Chris laughed, tears blurring his sight. "Yes, baby. Goddammit, you fucking scared me." He bent low and lay a dozen quick kisses all over Tom's sweaty face, Tom blinking up at the ceiling in a daze.

"What happened?" He licked his lips and grimaced. "Water...please."

Chris helped him drink, and then lay more cold cloths over Tom's chest. Tom moaned and sank back against the pillows. Chris explained what happened, finding him under the willow, the drive back to his house. Patricia.
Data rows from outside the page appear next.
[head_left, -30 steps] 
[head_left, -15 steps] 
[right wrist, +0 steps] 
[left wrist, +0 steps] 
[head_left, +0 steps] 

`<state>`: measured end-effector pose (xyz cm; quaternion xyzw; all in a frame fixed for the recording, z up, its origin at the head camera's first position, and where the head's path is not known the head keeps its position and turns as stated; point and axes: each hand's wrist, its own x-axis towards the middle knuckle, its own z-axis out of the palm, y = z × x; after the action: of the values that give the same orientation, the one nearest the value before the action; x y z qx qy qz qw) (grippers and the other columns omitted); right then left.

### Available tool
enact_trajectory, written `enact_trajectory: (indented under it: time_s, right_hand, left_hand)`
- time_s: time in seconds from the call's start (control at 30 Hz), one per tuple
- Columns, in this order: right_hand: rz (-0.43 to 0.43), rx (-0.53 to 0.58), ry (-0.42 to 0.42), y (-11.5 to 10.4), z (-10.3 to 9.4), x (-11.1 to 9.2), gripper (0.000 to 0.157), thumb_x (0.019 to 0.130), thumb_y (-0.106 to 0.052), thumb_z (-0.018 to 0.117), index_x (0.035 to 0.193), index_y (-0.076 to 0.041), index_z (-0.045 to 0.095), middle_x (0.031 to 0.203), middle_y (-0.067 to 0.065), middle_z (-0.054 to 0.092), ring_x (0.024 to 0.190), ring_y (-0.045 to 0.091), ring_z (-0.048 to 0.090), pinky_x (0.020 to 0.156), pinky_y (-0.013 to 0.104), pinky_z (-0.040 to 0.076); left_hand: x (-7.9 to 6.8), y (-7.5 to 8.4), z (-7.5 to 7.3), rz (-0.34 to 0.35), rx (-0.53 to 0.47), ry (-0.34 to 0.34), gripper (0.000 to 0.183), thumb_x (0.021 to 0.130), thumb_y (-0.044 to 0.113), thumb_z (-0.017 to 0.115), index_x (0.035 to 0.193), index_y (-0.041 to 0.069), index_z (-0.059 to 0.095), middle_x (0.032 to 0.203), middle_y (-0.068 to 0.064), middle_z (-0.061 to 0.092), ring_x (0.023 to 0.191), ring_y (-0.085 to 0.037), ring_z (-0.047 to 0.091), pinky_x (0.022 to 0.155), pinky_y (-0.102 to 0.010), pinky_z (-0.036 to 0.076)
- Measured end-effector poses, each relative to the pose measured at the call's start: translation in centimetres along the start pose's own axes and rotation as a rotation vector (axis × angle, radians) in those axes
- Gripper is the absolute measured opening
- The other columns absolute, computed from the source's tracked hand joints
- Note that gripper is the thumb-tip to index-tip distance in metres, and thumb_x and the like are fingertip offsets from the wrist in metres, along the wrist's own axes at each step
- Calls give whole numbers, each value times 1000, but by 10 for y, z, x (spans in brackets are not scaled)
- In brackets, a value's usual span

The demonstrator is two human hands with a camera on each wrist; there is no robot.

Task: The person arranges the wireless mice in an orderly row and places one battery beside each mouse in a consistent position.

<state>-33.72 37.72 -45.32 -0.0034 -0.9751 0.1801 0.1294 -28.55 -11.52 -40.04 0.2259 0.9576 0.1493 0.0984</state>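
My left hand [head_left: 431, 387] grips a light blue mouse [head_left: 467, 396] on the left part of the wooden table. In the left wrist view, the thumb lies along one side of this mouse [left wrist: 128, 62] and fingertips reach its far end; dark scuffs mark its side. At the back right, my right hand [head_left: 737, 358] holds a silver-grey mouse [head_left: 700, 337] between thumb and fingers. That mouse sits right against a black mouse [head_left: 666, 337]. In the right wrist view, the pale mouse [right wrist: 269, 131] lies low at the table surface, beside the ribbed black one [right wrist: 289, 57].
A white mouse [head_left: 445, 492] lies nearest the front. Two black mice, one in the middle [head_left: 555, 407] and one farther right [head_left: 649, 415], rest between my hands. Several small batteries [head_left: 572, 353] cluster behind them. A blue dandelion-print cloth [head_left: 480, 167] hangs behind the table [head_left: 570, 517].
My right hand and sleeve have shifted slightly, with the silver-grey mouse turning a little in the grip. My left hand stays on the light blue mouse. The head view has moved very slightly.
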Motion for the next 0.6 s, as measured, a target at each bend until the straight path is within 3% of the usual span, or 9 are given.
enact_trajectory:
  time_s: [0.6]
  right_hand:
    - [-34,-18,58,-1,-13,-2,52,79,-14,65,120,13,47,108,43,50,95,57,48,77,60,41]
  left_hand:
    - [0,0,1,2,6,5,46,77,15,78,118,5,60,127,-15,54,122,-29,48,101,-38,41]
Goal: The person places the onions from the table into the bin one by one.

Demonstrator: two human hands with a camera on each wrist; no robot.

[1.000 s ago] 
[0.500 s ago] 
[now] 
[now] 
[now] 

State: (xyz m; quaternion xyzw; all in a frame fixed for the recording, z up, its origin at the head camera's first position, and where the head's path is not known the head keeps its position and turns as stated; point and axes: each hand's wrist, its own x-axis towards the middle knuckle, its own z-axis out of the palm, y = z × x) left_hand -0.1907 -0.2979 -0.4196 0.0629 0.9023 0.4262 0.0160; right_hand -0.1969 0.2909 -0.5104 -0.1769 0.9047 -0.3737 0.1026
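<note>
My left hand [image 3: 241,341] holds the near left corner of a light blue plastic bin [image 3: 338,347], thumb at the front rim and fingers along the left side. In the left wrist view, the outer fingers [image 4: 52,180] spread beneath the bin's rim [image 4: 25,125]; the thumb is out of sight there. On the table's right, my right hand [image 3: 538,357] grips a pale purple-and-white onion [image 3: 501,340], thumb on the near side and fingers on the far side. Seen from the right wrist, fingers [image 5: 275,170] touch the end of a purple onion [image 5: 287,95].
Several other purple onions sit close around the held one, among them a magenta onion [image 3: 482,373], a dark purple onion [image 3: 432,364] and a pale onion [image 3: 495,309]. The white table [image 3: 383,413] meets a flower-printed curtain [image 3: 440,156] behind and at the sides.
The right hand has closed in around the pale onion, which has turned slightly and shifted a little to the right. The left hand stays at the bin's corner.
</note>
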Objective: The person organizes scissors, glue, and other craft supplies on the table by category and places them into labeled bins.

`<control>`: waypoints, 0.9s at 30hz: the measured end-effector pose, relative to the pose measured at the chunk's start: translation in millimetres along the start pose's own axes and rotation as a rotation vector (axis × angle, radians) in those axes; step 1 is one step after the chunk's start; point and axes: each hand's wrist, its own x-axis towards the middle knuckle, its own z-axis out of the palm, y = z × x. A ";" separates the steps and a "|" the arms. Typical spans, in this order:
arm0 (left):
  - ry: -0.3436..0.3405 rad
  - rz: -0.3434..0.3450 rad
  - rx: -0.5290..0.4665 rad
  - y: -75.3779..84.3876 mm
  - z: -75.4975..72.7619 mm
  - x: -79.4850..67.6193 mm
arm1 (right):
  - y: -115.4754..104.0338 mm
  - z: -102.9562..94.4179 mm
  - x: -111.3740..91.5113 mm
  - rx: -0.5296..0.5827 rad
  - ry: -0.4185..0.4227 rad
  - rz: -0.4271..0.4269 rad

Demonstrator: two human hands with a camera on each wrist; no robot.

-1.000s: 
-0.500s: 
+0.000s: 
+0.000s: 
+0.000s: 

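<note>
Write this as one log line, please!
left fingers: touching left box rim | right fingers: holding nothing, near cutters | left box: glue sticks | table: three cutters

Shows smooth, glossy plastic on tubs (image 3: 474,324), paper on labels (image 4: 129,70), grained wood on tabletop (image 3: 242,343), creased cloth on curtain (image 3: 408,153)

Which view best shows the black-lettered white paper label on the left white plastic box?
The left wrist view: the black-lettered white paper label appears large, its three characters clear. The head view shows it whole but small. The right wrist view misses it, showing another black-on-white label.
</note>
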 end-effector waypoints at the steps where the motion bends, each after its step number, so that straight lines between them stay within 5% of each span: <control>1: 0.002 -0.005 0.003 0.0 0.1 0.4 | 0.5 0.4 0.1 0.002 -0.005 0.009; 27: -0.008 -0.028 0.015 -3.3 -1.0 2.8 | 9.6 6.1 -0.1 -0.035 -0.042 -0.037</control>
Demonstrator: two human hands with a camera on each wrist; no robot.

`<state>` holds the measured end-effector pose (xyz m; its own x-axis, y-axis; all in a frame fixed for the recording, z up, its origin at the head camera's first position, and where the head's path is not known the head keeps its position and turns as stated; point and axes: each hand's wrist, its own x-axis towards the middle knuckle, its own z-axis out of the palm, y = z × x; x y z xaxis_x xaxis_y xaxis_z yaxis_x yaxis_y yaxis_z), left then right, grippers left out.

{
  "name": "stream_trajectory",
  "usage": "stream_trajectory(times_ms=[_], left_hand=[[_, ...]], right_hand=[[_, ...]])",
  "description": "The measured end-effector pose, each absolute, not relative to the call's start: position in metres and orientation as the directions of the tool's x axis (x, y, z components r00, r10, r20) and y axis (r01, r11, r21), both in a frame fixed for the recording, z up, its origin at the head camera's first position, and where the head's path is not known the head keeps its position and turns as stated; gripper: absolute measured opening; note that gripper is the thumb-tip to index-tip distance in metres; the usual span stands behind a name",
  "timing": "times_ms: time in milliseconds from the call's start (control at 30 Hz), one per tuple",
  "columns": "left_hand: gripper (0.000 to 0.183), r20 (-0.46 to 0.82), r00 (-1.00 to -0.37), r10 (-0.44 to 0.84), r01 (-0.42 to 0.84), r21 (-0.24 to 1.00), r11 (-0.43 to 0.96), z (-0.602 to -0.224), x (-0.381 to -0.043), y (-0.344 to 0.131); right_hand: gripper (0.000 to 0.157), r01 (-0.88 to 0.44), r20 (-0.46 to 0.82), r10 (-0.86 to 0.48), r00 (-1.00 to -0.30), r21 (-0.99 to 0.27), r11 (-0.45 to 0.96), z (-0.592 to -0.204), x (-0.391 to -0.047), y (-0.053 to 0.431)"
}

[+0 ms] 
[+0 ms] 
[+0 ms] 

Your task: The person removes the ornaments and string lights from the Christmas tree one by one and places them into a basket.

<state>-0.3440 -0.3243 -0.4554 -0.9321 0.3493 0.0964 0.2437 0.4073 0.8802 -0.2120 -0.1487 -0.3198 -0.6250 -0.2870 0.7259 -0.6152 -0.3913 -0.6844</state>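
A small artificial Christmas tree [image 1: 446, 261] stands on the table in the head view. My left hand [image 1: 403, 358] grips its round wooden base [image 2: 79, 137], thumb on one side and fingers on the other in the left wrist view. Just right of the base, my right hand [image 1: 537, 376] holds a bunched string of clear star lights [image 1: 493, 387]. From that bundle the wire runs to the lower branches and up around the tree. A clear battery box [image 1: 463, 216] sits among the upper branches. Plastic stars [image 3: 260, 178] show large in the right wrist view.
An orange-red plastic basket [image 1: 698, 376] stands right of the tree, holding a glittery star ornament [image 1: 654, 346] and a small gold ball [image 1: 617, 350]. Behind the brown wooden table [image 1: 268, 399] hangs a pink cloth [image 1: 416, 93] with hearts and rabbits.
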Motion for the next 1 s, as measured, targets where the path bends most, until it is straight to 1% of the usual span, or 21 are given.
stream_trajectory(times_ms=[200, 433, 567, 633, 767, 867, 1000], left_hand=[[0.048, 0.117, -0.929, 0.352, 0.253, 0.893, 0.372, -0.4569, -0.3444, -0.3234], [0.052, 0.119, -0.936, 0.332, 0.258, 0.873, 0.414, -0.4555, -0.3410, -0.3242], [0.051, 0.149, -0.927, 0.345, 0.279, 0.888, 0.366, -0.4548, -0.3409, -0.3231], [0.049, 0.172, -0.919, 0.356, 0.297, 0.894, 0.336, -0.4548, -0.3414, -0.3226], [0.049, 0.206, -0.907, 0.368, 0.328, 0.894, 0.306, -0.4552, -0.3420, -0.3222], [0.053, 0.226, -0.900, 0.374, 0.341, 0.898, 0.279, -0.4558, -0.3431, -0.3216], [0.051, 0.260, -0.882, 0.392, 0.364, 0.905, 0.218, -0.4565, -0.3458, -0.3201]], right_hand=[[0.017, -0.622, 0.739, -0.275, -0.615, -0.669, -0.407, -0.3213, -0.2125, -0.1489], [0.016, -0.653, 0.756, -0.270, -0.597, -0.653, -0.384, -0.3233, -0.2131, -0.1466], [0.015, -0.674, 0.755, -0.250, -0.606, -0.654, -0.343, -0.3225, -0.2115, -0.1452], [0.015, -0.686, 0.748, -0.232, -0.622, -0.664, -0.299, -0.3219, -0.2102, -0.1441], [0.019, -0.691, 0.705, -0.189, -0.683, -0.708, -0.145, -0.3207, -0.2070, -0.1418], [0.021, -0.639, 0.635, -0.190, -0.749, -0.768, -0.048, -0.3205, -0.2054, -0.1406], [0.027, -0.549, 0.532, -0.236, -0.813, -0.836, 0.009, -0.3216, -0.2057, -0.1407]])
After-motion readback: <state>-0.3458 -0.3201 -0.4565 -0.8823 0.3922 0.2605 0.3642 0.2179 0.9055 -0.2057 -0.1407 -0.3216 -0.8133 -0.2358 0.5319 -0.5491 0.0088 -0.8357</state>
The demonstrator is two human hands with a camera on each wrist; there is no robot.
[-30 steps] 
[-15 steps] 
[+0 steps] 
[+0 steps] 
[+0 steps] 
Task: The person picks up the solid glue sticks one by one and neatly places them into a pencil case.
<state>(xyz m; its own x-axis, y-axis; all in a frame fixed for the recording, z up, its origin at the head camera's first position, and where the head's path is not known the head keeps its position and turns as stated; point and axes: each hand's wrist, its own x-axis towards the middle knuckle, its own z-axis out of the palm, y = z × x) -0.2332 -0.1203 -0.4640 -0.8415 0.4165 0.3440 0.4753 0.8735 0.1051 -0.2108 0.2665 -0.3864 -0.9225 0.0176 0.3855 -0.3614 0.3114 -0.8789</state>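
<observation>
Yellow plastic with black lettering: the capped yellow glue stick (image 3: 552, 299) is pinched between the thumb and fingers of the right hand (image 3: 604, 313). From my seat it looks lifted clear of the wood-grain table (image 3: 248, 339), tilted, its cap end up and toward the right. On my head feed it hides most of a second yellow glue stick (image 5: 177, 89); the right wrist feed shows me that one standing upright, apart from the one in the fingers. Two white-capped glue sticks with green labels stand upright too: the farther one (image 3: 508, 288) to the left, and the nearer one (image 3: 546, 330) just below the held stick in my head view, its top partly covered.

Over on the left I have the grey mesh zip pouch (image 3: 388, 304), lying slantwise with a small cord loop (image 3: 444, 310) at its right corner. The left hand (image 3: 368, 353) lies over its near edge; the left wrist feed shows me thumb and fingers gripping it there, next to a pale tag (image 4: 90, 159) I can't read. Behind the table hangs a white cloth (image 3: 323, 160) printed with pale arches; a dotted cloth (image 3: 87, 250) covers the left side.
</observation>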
"I didn't just dream it, then," Tom murmured, hands still vibrating softly.

"No." Chris cupped Tom's cheek, relishing in the cooler temperature.

Tom drew his gaze back to Chris, fatigued and still a bit distant. "I'm sorry, Chris. I wasn't thinking straight. I shouldn't have gone out so exposed like that."

"Don't. You don't have to explain, love."

Tom's eyes widened suddenly and his mouth parted. "You...did you...?"

Chris played dumb. "Did I what?"

Tom smiled weakly, bright and with a spark of the mischief Chris so loved about him. "You did," he said, breathless. "You did, my _darling_."

Chris could resist no longer, and pressed his lips to Tom's, slow, softly, tilting his chin up with a finger, suppressing his own shiver at the moan Tom gave, so decidedly different from the moans of pain that had haunted Chris's every hour the last two days.

They broke apart, eyes devouring the other. "Because I love you, too. So much, my darling."

Chris sobbed, smiling, bending again and scooping Tom gently into his arms, pressing him to the bed, laughing suddenly.

"I fucking love you. And I was so worried, Tom. So worried."

Tom brushed his hair back, greasy and hanging in shreds. "You look tired, my love. You didn't sleep."

Chris shook his head, already imagining what he might look like, pale and haggard, bruised-eyed and rank. "Not a wink."

"Then help me with more water and we'll sleep again."

"Fuck that," Chris said, shaking his head. "I am not letting you sleep again. For like three years. It scared me too much," he finished quietly.

"Still," Tom insisted, licking his lips. "I want water. And a shower."

Chris kissed him, and reached for the glass by the bed.

**

The water was hot, but Tom made no protest, stepping under the spray, letting it pour over his face, great big drops beading his shoulders and cleansing him of old sweat. He sighed when it soaked through his curls, reaching up to scratch at his scalp with shaky hands. He was still weak, unsteady on his feet. Chris held his waist, stepping in after him and pulling the shower curtain closed. He helped him bathe, soaping his hair, under his arms, across his chest and around to his bottom. Tom swayed beside him, humming softly, forehead resting on the sharp ridge of Chris's shoulder.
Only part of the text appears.